Your task:
When you copy the entries, omit the images and keep every word as it is.

Stored data:

#####

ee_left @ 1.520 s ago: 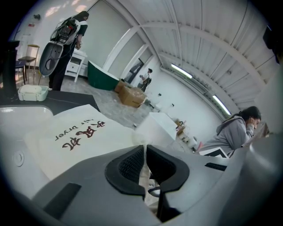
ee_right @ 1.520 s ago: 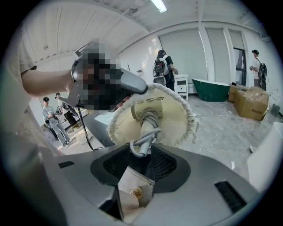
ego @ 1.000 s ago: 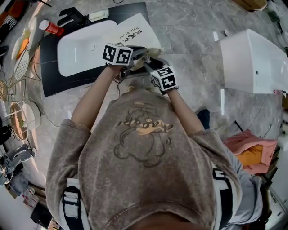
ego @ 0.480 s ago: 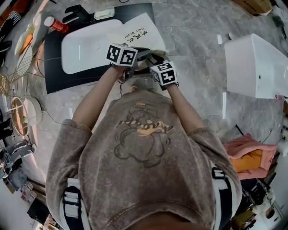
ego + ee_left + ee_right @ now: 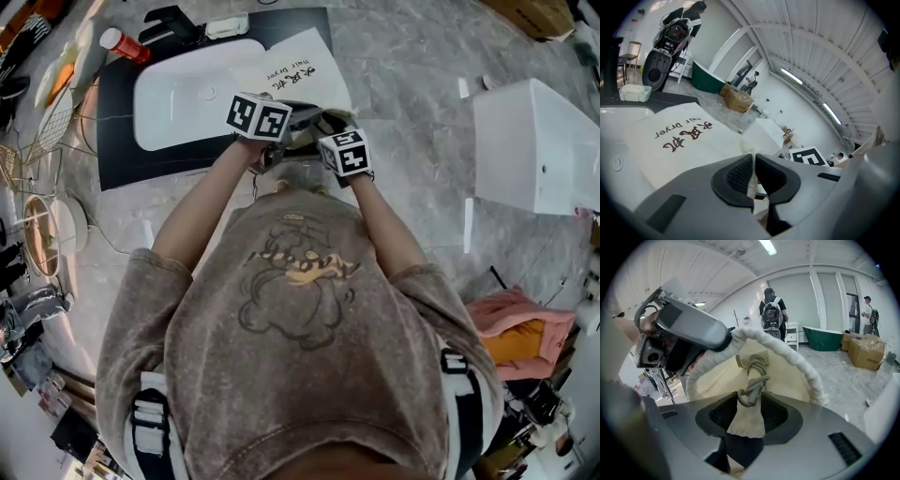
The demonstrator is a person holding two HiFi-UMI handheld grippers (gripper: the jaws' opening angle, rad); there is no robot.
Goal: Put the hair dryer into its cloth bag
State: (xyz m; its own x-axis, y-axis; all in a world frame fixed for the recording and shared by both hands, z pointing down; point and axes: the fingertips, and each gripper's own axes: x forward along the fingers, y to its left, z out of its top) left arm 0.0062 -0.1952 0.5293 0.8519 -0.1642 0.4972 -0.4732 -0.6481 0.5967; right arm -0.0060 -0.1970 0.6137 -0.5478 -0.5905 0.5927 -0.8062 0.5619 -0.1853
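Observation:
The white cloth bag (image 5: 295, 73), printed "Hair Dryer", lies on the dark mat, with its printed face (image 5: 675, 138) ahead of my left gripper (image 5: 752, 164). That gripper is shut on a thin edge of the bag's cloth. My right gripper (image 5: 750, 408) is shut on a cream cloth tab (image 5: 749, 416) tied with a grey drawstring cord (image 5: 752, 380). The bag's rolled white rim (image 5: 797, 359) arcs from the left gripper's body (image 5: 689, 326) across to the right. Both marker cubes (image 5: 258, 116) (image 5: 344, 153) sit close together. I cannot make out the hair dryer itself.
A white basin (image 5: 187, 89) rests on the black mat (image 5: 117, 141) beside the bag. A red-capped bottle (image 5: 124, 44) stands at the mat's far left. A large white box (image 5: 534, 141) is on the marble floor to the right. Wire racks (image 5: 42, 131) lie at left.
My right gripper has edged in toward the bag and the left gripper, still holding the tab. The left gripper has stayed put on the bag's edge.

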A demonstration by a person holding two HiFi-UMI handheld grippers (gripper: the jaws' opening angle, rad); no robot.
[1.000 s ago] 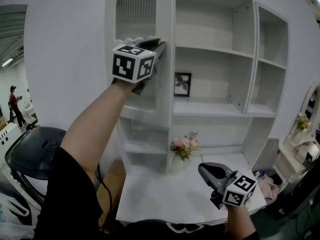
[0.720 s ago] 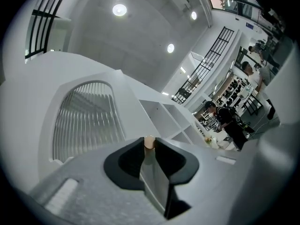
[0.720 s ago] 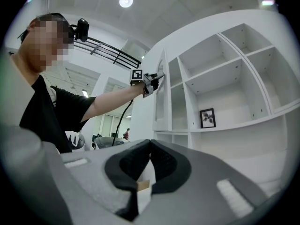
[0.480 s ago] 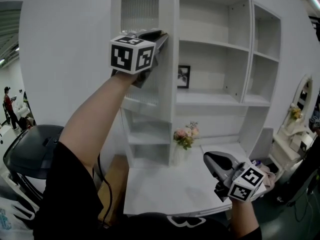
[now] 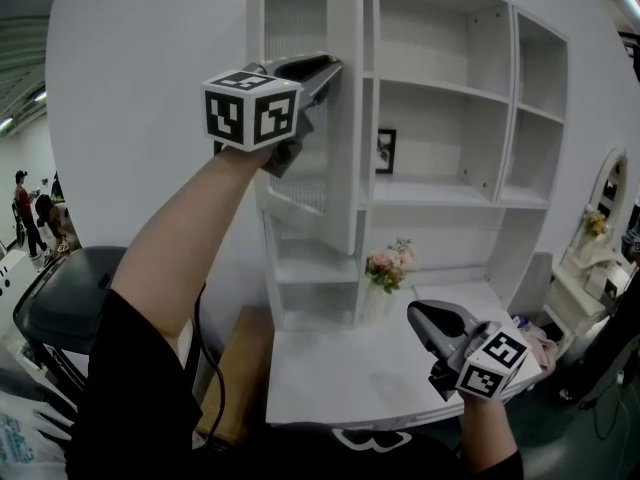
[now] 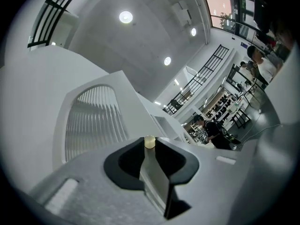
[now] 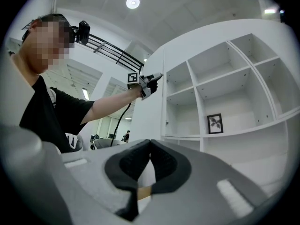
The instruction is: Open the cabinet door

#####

Result of this exercise:
ee_left @ 1.520 s ago: 
ee_right @ 1.520 s ago: 
ego @ 1.000 s ago: 
ego @ 0.480 s ago: 
ego + ee_left + ee_right @ now: 
The demonstrator is a person holding two HiFi-UMI handheld grippers (gripper: the jaws' opening angle, rad); there is no robot.
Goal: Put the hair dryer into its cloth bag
State: (xyz m; its own x-axis, y-axis; all in a world frame fixed for the recording and shared by both hands, z pointing down; point and axes: the fingertips, and each gripper's own axes: x forward along the fingers, y to its left, z out of its top) left arm 0.0062 -0.1952 0.5293 0.8519 -0.1642 0.4972 -0.4732 -0.6481 0.5967; right arm -0.0060 -0.1970 0.6137 -0.5478 -0.5905 0.5927 -0.8062 0.5619 -0.1853
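Observation:
The white cloth bag (image 5: 295, 73), printed "Hair Dryer", lies on the dark mat, with its printed face (image 5: 675, 138) ahead of my left gripper (image 5: 752, 164). That gripper is shut on a thin edge of the bag's cloth. My right gripper (image 5: 750, 408) is shut on a cream cloth tab (image 5: 749, 416) tied with a grey drawstring cord (image 5: 752, 380). The bag's rolled white rim (image 5: 797, 359) arcs from the left gripper's body (image 5: 689, 326) across to the right. Both marker cubes (image 5: 258, 116) (image 5: 344, 153) sit close together. I cannot make out the hair dryer itself.
A white basin (image 5: 187, 89) rests on the black mat (image 5: 117, 141) beside the bag. A red-capped bottle (image 5: 124, 44) stands at the mat's far left. A large white box (image 5: 534, 141) is on the marble floor to the right. Wire racks (image 5: 42, 131) lie at left.
My right gripper has edged in toward the bag and the left gripper, still holding the tab. The left gripper has stayed put on the bag's edge.
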
A demonstration by a person holding two HiFi-UMI handheld grippers (gripper: the jaws' opening angle, rad); no robot.
[1.000 s ago] 
[0.720 s ago] 
[0.720 s ago] 
[0.480 s ago] 
[now] 
[now] 
[now] 
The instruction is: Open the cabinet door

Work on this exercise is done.